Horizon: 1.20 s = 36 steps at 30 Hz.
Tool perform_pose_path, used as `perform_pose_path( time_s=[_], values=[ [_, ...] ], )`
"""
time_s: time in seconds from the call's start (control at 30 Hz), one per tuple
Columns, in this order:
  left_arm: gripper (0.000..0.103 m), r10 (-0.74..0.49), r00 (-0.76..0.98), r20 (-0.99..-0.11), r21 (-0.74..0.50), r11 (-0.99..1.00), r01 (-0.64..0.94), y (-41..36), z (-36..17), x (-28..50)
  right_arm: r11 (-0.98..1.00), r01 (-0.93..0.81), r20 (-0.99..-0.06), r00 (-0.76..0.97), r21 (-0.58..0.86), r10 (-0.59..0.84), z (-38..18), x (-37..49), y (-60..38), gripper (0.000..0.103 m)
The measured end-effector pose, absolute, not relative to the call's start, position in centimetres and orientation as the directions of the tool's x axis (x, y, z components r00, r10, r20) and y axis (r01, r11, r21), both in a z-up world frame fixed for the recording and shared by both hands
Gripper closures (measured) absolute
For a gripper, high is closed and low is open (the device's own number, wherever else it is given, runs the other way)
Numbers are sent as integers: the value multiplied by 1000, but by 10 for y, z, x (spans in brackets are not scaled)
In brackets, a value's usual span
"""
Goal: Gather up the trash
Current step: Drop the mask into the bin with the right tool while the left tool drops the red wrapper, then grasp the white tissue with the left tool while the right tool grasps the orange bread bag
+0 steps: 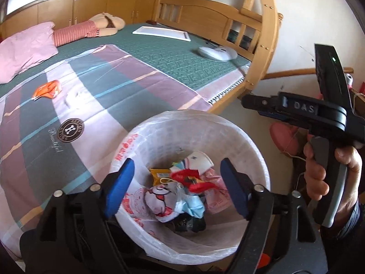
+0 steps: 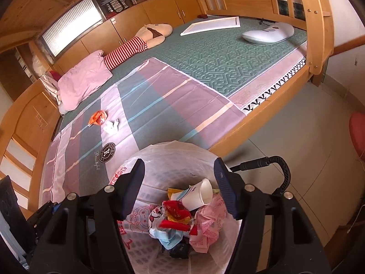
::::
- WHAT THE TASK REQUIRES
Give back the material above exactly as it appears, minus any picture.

- RESULT OF THIS TASK
Horizon: 1.20 s = 36 steps at 30 Hz.
Tool perform_pose_path, used as `perform_pose_path( time_s=[_], values=[ [_, ...] ], )`
"""
time_s: time in seconds from the call's start (control at 30 Hz), one per tuple
Columns, in this order:
  left_arm: gripper (0.000..0.103 m), r10 (-0.74..0.49), r00 (-0.76..0.98), r20 (-0.99..-0.11), r21 (-0.74..0.50), r11 (-0.99..1.00), r01 (-0.64..0.94), y (-41..36), z (-36..17), x (-28..50)
  right_arm: r11 (-0.98..1.00), r01 (-0.93..0.81), r20 (-0.99..-0.06), r00 (-0.76..0.97), r21 (-0.58..0.86), r10 (-0.59..0.84), z (-38..18), x (-37..49), y (-60..38), gripper (0.000..0.103 m)
The measured end-effector pose, absolute, not relative to the call's start, position in centimetres and orientation as the directions of the tool's x axis (x, y, z components r00, r10, r20) and y axis (r01, r11, r21), both in a z-up world frame fixed for the recording and shared by both hands
Gripper closures (measured) absolute
For a gripper, high is closed and low is open (the device's own number, wherever else it is given, runs the other way)
Numbers are sent as integers: the value multiplied by 1000, but by 10 for y, z, x (spans in brackets are not scaled)
In brackets, a value's usual span
"""
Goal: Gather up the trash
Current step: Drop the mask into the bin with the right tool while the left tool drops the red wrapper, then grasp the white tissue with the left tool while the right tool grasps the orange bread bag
+0 steps: 
+0 steps: 

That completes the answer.